All of the records are to be reproduced exactly.
******************************
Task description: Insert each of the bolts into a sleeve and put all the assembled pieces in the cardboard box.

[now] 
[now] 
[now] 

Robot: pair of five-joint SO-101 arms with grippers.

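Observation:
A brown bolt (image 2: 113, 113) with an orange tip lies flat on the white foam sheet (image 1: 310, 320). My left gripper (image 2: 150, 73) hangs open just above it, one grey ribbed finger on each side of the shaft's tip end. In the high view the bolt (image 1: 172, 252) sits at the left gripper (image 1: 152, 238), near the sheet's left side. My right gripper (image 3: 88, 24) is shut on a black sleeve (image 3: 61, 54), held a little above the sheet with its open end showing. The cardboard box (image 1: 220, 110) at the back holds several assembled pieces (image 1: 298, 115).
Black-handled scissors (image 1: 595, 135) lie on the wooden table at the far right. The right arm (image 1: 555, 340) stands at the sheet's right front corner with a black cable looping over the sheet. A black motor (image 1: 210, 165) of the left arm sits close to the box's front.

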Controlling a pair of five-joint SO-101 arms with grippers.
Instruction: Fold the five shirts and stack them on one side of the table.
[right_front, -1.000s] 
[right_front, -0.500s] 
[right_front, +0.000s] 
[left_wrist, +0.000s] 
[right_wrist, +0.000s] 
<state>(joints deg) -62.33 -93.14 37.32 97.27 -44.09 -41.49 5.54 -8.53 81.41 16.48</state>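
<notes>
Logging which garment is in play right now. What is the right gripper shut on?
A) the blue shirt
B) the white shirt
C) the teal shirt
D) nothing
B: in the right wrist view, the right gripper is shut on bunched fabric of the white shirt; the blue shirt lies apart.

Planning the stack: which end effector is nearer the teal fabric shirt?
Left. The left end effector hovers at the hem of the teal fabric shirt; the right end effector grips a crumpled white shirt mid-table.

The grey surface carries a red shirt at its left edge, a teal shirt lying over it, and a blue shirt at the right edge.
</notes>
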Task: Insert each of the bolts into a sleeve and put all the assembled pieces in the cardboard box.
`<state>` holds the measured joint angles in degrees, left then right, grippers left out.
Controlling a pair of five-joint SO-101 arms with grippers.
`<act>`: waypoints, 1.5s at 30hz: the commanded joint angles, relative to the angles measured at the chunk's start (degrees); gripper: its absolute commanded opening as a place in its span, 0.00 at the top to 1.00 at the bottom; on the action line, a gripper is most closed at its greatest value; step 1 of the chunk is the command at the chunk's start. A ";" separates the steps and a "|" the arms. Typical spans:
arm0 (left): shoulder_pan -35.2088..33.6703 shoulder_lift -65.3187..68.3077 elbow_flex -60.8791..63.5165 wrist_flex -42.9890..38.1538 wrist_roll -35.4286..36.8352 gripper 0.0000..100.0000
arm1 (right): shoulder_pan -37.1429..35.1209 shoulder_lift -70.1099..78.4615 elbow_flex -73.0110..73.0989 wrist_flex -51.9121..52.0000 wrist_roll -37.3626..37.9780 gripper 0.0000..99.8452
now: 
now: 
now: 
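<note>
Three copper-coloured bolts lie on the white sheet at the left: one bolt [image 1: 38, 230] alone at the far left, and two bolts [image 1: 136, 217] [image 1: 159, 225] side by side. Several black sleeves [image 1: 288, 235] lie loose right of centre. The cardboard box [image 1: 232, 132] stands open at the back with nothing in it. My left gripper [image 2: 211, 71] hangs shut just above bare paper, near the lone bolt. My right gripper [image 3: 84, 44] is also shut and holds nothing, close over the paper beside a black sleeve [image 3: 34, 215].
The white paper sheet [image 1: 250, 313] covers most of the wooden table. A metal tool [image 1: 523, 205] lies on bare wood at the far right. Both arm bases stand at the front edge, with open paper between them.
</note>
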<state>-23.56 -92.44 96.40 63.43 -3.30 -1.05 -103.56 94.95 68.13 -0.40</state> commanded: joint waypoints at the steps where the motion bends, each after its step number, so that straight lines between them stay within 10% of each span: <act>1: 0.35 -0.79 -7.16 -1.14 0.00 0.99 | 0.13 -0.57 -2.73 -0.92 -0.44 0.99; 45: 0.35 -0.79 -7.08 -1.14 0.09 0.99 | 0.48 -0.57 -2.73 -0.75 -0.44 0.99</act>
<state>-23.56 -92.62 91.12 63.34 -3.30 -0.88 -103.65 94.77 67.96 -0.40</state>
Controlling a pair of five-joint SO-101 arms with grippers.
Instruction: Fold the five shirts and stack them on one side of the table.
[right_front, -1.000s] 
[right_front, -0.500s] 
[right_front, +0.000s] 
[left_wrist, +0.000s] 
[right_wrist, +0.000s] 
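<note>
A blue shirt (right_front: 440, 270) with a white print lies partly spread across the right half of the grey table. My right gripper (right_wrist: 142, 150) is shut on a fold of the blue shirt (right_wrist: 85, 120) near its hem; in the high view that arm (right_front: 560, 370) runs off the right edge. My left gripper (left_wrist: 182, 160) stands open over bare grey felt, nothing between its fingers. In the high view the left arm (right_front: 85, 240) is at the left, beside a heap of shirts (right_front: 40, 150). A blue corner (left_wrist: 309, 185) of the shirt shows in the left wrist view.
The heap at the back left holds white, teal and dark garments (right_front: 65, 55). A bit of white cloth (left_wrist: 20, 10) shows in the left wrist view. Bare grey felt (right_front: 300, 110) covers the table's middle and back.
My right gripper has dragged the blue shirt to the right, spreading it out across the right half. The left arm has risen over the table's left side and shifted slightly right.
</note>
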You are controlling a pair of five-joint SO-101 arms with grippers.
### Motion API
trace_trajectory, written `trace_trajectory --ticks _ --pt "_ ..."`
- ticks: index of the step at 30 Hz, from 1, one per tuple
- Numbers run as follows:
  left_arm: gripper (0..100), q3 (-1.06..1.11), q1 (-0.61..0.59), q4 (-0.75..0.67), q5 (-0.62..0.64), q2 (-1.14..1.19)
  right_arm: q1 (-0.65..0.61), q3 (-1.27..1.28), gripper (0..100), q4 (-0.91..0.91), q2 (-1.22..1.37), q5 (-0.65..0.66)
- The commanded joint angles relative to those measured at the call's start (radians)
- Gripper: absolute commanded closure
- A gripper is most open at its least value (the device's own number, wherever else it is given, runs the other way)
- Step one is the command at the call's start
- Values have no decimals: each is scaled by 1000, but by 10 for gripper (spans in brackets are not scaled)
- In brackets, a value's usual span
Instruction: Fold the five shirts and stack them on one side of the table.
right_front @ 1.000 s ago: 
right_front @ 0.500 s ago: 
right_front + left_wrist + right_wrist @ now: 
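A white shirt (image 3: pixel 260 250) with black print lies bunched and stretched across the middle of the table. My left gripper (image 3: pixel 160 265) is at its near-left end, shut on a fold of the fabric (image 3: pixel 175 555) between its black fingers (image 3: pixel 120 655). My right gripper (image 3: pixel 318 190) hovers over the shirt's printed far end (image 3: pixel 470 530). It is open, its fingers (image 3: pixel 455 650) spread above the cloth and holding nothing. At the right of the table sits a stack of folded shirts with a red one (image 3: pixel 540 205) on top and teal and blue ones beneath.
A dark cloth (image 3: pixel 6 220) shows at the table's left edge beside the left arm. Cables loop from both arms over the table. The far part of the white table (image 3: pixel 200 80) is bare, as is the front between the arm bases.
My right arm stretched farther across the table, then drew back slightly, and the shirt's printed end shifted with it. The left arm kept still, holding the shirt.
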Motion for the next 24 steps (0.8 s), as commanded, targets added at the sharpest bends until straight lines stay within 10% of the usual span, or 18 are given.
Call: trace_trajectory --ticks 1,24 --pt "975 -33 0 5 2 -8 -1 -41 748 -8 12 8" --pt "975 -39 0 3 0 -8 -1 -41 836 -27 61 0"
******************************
> **Response below**:
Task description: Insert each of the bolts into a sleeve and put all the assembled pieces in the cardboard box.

[now] 
[now] 
[now] 

Robot: pair of five-joint SO-101 arms with grippers.

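Observation:
A brown bolt (image 2: 113, 113) with an orange tip lies flat on the white foam sheet (image 1: 310, 320). My left gripper (image 2: 150, 73) hangs open just above it, one grey ribbed finger on each side of the shaft's tip end. In the high view the bolt (image 1: 172, 252) sits at the left gripper (image 1: 152, 238), near the sheet's left side. My right gripper (image 3: 88, 24) is shut on a black sleeve (image 3: 61, 54), held a little above the sheet with its open end showing. The cardboard box (image 1: 220, 110) at the back holds several assembled pieces (image 1: 298, 115).
Black-handled scissors (image 1: 595, 135) lie on the wooden table at the far right. The right arm (image 1: 555, 340) stands at the sheet's right front corner with a black cable looping over the sheet. A black motor (image 1: 210, 165) of the left arm sits close to the box's front.
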
Controlling a pair of five-joint SO-101 arms with grippers.
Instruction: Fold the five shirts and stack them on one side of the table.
[right_front, -1.000s] 
[right_front, -0.500s] 
[right_front, +0.000s] 
[left_wrist, +0.000s] 
[right_wrist, +0.000s] 
<state>(joints deg) -62.33 -93.14 37.32 97.27 -44.09 -41.49 5.54 -8.53 81.41 16.48</state>
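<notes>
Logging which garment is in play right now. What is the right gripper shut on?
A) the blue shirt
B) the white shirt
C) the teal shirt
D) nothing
B: in the right wrist view, the right gripper is shut on bunched fabric of the white shirt; the blue shirt lies apart.

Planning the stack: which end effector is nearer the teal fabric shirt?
Left. The left end effector hovers at the hem of the teal fabric shirt; the right end effector grips a crumpled white shirt mid-table.

The grey surface carries a red shirt at its left edge, a teal shirt lying over it, and a blue shirt at the right edge.
</notes>
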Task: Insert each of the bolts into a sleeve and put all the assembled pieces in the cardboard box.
`<state>` holds the measured joint angles in degrees, left then right, grippers left out.
Controlling a pair of five-joint SO-101 arms with grippers.
`<act>`: waypoints, 1.5s at 30hz: the commanded joint angles, relative to the angles measured at the chunk's start (degrees); gripper: its absolute commanded opening as a place in its span, 0.00 at the top to 1.00 at the bottom; on the action line, a gripper is most closed at its greatest value; step 1 of the chunk is the command at the chunk's start. A ";" separates the steps and a "|" the arms. Typical spans:
arm0 (left): shoulder_pan -35.2088..33.6703 shoulder_lift -65.3187..68.3077 elbow_flex -60.8791..63.5165 wrist_flex -42.9890..38.1538 wrist_roll -35.4286..36.8352 gripper 0.0000..100.0000
arm1 (right): shoulder_pan -37.1429..35.1209 shoulder_lift -70.1099..78.4615 elbow_flex -73.0110..73.0989 wrist_flex -51.9121..52.0000 wrist_roll -37.3626..37.9780 gripper 0.0000..99.8452
now: 
now: 
now: 
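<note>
Three copper-coloured bolts lie on the white sheet at the left: one bolt [image 1: 38, 230] alone at the far left, and two bolts [image 1: 136, 217] [image 1: 159, 225] side by side. Several black sleeves [image 1: 288, 235] lie loose right of centre. The cardboard box [image 1: 232, 132] stands open at the back with nothing in it. My left gripper [image 2: 211, 71] hangs shut just above bare paper, near the lone bolt. My right gripper [image 3: 84, 44] is also shut and holds nothing, close over the paper beside a black sleeve [image 3: 34, 215].
The white paper sheet [image 1: 250, 313] covers most of the wooden table. A metal tool [image 1: 523, 205] lies on bare wood at the far right. Both arm bases stand at the front edge, with open paper between them.
</note>
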<state>-23.56 -92.44 96.40 63.43 -3.30 -1.05 -103.56 94.95 68.13 -0.40</state> commanded: joint waypoints at the steps where the motion bends, each after its step number, so that straight lines between them stay within 10% of each span: <act>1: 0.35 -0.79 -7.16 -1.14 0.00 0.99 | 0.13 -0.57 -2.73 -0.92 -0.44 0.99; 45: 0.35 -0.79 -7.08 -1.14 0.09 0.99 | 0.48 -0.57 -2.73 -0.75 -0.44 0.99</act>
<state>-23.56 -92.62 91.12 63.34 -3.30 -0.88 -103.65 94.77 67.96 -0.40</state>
Controlling a pair of five-joint SO-101 arms with grippers.
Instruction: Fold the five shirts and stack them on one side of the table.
[right_front, -1.000s] 
[right_front, -0.500s] 
[right_front, +0.000s] 
[left_wrist, +0.000s] 
[right_wrist, +0.000s] 
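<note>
A blue shirt (right_front: 440, 270) with a white print lies partly spread across the right half of the grey table. My right gripper (right_wrist: 142, 150) is shut on a fold of the blue shirt (right_wrist: 85, 120) near its hem; in the high view that arm (right_front: 560, 370) runs off the right edge. My left gripper (left_wrist: 182, 160) stands open over bare grey felt, nothing between its fingers. In the high view the left arm (right_front: 85, 240) is at the left, beside a heap of shirts (right_front: 40, 150). A blue corner (left_wrist: 309, 185) of the shirt shows in the left wrist view.
The heap at the back left holds white, teal and dark garments (right_front: 65, 55). A bit of white cloth (left_wrist: 20, 10) shows in the left wrist view. Bare grey felt (right_front: 300, 110) covers the table's middle and back.
My right gripper has dragged the blue shirt to the right, spreading it out across the right half. The left arm has risen over the table's left side and shifted slightly right.
</note>
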You are controlling a pair of five-joint SO-101 arms with grippers.
### Motion API
trace_trajectory, written `trace_trajectory --ticks _ --pt "_ ..."`
- ticks: index of the step at 30 Hz, from 1, one per tuple
- Numbers run as follows:
  left_arm: gripper (0..100), q3 (-1.06..1.11), q1 (-0.61..0.59), q4 (-0.75..0.67), q5 (-0.62..0.64), q2 (-1.14..1.19)
  right_arm: q1 (-0.65..0.61), q3 (-1.27..1.28), gripper (0..100), q4 (-0.91..0.91), q2 (-1.22..1.37), q5 (-0.65..0.66)
- The commanded joint angles relative to those measured at the call's start (radians)
- Gripper: absolute commanded closure
- A gripper is most open at its least value (the device's own number, wherever else it is given, runs the other way)
- Step one is the command at the call's start
- Values have no decimals: each is scaled by 1000, but by 10 for gripper (spans in brackets are not scaled)
- In brackets, a value's usual span
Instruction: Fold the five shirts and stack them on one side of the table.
right_front @ 1.000 s ago: 
right_front @ 0.500 s ago: 
right_front + left_wrist + right_wrist @ now: 
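A white shirt (image 3: pixel 260 250) with black print lies bunched and stretched across the middle of the table. My left gripper (image 3: pixel 160 265) is at its near-left end, shut on a fold of the fabric (image 3: pixel 175 555) between its black fingers (image 3: pixel 120 655). My right gripper (image 3: pixel 318 190) hovers over the shirt's printed far end (image 3: pixel 470 530). It is open, its fingers (image 3: pixel 455 650) spread above the cloth and holding nothing. At the right of the table sits a stack of folded shirts with a red one (image 3: pixel 540 205) on top and teal and blue ones beneath.
A dark cloth (image 3: pixel 6 220) shows at the table's left edge beside the left arm. Cables loop from both arms over the table. The far part of the white table (image 3: pixel 200 80) is bare, as is the front between the arm bases.
My right arm stretched farther across the table, then drew back slightly, and the shirt's printed end shifted with it. The left arm kept still, holding the shirt.
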Motion for the next 24 steps (0.8 s), as commanded, targets added at the sharpest bends until straight lines stay within 10% of the usual span, or 18 are given.
Call: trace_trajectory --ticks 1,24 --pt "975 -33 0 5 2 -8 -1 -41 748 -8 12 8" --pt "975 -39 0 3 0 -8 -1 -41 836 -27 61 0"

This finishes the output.